### [WHAT YOU SHOULD DO]
Copy out, from the data below, each line in which the word "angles" occurs.

═══ COLLECTED DATA

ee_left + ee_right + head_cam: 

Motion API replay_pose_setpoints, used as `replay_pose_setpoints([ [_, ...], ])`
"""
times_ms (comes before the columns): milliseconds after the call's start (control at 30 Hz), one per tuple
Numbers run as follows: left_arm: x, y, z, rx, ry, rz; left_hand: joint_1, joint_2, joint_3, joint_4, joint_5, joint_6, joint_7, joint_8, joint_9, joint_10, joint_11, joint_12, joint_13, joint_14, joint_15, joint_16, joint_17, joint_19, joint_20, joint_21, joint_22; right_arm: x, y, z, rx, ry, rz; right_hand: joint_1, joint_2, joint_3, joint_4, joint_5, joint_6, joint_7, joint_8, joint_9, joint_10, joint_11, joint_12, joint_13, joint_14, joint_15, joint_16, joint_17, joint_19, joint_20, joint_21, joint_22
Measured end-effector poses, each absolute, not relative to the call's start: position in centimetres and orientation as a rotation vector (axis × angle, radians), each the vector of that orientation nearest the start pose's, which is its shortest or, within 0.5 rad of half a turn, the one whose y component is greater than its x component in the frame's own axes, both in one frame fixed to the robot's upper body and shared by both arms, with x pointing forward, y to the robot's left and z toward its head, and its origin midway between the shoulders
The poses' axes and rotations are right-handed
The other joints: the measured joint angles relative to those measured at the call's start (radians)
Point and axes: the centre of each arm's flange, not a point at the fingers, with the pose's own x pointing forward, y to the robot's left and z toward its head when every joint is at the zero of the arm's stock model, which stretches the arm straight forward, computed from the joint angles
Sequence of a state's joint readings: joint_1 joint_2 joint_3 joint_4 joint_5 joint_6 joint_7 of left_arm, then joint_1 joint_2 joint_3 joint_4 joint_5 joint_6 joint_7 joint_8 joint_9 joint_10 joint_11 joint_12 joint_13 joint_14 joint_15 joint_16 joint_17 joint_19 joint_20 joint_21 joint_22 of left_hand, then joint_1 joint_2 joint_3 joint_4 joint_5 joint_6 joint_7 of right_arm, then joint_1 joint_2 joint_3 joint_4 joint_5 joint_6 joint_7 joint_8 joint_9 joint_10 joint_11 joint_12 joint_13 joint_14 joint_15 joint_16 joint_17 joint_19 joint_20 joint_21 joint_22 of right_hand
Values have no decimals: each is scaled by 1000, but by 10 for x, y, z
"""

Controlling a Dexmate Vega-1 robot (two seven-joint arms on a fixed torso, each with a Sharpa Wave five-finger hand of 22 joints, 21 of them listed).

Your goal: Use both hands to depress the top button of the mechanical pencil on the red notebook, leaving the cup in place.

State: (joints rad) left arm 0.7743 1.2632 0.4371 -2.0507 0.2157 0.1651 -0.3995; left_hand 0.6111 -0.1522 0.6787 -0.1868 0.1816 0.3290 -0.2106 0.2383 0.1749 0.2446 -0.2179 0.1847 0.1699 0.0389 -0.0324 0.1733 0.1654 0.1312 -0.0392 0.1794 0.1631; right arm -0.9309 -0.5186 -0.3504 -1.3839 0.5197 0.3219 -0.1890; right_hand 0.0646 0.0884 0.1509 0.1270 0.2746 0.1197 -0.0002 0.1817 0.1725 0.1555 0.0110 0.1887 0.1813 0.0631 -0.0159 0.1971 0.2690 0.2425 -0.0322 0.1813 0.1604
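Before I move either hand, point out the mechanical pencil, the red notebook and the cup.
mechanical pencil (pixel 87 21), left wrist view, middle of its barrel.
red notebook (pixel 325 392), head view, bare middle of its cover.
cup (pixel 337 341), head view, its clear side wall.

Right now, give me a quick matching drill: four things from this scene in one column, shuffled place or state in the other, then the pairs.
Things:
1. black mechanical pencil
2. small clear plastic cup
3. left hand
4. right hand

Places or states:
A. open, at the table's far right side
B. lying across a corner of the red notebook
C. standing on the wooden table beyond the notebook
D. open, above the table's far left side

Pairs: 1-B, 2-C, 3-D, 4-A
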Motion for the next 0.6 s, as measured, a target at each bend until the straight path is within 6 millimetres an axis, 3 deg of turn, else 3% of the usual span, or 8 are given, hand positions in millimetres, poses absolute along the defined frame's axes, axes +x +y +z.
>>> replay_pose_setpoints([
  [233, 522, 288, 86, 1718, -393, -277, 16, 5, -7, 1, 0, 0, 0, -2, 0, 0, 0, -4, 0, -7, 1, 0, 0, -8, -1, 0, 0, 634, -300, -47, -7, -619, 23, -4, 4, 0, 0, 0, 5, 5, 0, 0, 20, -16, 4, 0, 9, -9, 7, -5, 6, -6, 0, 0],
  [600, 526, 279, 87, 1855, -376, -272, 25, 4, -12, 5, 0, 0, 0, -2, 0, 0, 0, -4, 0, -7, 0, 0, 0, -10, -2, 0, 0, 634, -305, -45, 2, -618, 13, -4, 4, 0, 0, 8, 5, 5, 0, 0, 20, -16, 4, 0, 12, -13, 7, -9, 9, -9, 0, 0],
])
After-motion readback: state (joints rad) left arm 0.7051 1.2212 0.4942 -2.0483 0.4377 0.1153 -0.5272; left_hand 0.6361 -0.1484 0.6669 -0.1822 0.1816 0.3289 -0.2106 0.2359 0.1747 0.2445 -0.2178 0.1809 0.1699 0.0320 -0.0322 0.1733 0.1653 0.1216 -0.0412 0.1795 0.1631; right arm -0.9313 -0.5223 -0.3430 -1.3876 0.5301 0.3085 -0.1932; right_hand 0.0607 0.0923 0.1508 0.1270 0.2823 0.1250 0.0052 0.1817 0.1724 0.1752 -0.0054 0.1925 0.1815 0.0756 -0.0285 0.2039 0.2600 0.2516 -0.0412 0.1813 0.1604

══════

### [SOLVED EXERCISE]
The other joints: the measured joint angles relative to those measured at the call's start (radians)
Point and axes: the centre of each arm's flange, not a point at the fingers, with the pose's own x pointing forward, y to the robot's left and z toward its head when every joint is at the zero of the arm's stock model, which stretches the arm straight forward, computed from the joint angles

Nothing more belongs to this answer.